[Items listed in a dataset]
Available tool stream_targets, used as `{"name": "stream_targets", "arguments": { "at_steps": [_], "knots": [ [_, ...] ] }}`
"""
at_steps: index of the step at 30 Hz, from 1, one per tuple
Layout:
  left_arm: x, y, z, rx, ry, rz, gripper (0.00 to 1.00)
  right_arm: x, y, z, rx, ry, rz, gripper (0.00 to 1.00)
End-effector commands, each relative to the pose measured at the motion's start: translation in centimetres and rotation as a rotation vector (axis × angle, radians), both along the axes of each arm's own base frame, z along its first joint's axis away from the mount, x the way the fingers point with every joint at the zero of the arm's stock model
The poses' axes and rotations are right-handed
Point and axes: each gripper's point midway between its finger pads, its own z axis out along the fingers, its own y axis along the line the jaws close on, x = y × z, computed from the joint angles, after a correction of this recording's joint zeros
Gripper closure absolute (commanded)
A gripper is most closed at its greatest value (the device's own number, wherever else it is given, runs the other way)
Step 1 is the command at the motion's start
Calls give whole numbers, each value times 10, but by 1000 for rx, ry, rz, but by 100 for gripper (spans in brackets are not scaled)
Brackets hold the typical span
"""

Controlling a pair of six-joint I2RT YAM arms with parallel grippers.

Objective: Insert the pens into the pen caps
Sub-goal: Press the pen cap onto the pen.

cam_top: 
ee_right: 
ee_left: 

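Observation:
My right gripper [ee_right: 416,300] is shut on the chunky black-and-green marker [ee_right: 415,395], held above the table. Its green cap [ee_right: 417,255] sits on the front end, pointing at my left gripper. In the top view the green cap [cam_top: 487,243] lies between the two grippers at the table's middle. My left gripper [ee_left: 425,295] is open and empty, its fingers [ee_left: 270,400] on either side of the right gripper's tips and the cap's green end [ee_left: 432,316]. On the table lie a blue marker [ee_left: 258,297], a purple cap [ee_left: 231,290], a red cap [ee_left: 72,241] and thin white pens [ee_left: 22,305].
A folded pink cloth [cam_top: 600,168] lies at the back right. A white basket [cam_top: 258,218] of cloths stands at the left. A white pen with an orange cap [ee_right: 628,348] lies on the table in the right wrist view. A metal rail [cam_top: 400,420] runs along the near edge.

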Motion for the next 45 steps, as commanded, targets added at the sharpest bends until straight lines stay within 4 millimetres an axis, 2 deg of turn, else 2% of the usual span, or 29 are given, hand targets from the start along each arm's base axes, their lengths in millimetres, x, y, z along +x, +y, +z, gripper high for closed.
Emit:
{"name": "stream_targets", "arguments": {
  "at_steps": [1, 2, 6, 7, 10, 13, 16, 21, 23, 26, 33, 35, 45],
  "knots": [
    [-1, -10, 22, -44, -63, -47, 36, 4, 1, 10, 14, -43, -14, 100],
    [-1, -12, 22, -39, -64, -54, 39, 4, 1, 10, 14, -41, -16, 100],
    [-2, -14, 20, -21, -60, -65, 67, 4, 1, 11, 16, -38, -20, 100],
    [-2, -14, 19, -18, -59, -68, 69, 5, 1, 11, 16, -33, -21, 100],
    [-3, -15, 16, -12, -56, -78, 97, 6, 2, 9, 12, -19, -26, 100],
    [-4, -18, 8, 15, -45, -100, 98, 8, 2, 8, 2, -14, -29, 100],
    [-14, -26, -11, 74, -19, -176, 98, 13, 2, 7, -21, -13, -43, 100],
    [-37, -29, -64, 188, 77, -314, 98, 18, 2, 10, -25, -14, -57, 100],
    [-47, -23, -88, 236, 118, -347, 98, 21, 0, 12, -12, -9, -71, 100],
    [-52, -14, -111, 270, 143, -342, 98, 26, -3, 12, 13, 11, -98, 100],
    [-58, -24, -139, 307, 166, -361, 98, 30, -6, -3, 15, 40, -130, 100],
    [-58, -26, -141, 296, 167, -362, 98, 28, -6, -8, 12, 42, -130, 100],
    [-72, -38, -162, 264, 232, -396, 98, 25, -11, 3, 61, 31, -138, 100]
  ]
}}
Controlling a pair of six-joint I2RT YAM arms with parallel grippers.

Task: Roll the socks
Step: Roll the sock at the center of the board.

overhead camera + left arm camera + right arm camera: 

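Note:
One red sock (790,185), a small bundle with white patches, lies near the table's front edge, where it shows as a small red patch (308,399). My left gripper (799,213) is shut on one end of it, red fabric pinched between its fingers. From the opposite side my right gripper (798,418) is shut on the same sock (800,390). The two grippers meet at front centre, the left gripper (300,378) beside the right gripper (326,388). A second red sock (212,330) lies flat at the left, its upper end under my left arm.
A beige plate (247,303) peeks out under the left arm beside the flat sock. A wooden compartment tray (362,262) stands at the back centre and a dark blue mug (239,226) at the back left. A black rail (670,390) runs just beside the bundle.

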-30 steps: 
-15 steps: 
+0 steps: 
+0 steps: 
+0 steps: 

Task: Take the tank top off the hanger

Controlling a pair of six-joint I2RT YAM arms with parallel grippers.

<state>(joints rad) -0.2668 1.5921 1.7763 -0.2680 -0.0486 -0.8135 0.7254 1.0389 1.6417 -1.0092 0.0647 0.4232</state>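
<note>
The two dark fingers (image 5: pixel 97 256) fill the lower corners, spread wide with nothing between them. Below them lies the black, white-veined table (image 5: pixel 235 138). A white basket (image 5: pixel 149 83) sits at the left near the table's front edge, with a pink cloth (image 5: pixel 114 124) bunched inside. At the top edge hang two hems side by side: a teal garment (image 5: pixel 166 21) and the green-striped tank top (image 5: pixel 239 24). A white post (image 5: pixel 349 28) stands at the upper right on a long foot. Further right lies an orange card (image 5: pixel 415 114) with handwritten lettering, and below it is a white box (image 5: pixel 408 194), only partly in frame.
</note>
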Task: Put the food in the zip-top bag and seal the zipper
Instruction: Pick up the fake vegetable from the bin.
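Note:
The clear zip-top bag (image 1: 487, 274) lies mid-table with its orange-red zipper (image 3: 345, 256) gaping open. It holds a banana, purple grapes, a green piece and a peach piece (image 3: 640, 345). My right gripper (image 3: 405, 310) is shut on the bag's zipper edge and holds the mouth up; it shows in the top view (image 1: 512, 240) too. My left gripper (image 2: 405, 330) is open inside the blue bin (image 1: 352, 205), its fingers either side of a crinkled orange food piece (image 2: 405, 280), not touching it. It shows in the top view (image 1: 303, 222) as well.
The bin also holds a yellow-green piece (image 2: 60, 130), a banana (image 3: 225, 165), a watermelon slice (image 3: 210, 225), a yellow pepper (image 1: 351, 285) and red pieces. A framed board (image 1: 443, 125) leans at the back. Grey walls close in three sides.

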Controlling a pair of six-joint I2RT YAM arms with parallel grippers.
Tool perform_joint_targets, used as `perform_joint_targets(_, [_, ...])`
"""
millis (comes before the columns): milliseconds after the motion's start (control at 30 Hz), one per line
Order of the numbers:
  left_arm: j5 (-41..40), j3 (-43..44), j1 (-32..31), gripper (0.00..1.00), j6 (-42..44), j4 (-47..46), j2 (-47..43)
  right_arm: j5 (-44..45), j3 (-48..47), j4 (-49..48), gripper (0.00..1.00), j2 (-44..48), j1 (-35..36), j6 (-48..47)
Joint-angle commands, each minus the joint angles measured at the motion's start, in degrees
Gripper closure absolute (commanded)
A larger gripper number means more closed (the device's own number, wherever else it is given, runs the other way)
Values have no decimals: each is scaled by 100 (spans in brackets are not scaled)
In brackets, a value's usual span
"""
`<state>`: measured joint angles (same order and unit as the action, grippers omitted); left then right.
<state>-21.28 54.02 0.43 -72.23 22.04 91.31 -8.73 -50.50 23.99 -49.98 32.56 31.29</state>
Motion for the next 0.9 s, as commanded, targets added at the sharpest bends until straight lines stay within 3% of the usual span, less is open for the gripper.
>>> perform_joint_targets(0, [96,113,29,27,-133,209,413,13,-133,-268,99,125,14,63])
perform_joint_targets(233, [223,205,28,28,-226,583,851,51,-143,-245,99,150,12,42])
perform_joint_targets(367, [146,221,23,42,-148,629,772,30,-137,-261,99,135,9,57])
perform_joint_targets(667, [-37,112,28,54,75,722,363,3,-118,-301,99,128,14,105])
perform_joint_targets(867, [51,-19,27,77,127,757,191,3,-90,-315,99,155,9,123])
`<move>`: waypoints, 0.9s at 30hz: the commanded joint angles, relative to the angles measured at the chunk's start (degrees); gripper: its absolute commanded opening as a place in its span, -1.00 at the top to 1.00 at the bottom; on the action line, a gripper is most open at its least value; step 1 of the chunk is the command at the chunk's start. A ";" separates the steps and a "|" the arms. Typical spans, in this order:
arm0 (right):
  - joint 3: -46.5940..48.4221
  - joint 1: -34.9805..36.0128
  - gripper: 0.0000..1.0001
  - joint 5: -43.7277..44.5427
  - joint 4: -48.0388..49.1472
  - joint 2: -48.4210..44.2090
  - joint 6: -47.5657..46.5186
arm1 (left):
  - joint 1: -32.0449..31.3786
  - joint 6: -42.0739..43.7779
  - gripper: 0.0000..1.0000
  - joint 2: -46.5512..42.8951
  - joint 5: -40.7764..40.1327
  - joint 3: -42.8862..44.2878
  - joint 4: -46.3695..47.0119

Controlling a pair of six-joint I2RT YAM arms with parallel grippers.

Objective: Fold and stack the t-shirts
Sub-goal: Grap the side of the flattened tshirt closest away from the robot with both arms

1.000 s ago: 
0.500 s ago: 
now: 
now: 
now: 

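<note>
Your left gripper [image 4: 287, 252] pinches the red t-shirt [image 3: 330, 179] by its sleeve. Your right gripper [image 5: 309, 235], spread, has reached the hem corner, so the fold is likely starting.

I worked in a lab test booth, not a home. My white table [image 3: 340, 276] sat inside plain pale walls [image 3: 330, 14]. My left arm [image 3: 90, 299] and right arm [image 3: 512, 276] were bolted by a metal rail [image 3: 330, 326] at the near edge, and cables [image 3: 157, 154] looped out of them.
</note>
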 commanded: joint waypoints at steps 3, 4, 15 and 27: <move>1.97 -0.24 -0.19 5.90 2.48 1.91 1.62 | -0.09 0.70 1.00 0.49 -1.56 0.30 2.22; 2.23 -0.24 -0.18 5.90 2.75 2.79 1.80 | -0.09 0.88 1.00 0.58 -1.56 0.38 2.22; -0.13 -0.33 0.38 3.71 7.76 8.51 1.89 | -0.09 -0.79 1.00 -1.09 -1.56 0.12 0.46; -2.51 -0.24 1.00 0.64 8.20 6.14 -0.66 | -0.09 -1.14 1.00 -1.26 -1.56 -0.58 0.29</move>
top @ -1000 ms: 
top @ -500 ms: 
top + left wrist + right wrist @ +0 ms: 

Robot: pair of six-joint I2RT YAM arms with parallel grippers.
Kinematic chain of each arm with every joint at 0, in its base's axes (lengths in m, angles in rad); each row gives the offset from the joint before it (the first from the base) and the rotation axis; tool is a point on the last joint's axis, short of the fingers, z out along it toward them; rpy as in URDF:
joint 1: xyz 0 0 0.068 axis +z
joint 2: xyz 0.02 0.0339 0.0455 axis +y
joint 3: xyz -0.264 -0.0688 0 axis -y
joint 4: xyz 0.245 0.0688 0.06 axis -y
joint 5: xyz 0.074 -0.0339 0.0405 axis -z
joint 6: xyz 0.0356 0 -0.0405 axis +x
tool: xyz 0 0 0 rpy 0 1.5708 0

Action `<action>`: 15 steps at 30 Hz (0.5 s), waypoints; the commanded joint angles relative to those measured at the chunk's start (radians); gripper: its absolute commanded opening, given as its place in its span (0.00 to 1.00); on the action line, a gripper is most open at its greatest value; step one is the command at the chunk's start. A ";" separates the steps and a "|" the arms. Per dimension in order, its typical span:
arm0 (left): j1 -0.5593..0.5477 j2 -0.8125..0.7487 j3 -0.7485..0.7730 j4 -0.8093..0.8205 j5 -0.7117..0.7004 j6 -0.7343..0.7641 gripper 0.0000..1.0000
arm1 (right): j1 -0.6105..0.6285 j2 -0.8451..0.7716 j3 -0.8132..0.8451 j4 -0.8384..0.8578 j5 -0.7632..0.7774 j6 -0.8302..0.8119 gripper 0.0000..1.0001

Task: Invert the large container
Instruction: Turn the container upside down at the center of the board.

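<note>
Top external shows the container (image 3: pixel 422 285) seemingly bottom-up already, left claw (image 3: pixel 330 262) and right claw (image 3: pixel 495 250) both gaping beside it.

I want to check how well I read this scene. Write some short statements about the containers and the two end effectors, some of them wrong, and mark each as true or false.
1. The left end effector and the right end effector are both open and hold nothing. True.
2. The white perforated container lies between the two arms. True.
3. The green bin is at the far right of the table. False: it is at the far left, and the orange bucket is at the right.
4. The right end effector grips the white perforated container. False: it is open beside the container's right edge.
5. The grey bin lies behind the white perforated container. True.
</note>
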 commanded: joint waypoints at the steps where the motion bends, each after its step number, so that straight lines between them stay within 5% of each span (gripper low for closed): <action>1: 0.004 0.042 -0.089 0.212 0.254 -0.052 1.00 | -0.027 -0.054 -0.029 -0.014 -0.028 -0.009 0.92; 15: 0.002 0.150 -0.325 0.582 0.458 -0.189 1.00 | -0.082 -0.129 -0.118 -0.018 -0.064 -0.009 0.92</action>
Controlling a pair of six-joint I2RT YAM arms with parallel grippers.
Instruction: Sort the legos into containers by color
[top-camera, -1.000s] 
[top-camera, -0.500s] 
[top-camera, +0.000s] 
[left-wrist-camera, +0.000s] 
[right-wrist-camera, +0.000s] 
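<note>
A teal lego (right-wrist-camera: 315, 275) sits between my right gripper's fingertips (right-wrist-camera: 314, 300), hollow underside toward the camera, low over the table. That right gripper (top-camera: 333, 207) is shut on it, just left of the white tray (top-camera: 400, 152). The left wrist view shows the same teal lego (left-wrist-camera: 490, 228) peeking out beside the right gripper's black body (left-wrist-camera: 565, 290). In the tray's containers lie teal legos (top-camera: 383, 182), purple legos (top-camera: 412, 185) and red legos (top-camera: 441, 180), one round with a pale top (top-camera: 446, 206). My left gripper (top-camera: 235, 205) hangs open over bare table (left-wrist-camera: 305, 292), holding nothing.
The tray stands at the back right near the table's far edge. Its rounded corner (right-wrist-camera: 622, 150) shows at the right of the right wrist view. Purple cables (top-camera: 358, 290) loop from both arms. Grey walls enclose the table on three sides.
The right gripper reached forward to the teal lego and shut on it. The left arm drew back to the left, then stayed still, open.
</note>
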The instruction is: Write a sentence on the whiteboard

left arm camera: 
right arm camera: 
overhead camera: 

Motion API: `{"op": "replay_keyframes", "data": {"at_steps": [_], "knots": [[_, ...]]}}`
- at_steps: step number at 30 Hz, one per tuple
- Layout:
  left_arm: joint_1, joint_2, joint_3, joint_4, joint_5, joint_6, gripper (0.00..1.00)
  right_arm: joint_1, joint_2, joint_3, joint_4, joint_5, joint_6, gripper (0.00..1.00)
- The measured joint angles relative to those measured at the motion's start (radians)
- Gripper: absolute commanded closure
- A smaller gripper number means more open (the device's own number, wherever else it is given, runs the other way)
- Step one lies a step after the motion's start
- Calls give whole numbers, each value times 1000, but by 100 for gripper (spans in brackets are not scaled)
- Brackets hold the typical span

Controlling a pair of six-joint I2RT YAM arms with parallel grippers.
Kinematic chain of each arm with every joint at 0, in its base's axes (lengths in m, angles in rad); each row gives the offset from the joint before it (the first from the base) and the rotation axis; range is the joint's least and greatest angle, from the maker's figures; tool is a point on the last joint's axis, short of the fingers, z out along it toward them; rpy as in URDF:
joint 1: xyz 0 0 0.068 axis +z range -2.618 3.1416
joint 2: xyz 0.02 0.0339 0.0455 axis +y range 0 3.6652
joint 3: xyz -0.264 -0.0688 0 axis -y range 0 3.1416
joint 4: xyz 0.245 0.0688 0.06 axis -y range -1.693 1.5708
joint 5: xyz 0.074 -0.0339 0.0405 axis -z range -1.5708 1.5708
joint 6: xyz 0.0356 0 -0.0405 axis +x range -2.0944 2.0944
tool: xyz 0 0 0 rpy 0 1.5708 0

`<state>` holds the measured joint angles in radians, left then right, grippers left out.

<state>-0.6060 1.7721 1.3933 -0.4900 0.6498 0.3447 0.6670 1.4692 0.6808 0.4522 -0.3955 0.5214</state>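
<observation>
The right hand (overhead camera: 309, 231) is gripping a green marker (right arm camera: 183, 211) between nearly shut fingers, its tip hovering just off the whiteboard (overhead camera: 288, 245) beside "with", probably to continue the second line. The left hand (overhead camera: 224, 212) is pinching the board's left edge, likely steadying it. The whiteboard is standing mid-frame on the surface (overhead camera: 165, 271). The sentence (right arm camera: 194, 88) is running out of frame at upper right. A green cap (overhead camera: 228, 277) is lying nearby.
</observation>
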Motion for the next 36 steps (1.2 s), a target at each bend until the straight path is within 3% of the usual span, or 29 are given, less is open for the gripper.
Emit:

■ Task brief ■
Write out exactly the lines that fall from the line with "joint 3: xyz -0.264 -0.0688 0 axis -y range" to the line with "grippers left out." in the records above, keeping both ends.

■ Exercise output ■
joint 3: xyz -0.264 -0.0688 0 axis -y range 0 3.1416
joint 4: xyz 0.245 0.0688 0.06 axis -y range -1.693 1.5708
joint 5: xyz 0.074 -0.0339 0.0405 axis -z range -1.5708 1.5708
joint 6: xyz 0.0356 0 -0.0405 axis +x range -2.0944 2.0944
tool: xyz 0 0 0 rpy 0 1.5708 0

`<state>` holds the measured joint angles in radians, left then right, grippers left out.

The exercise is fully answered.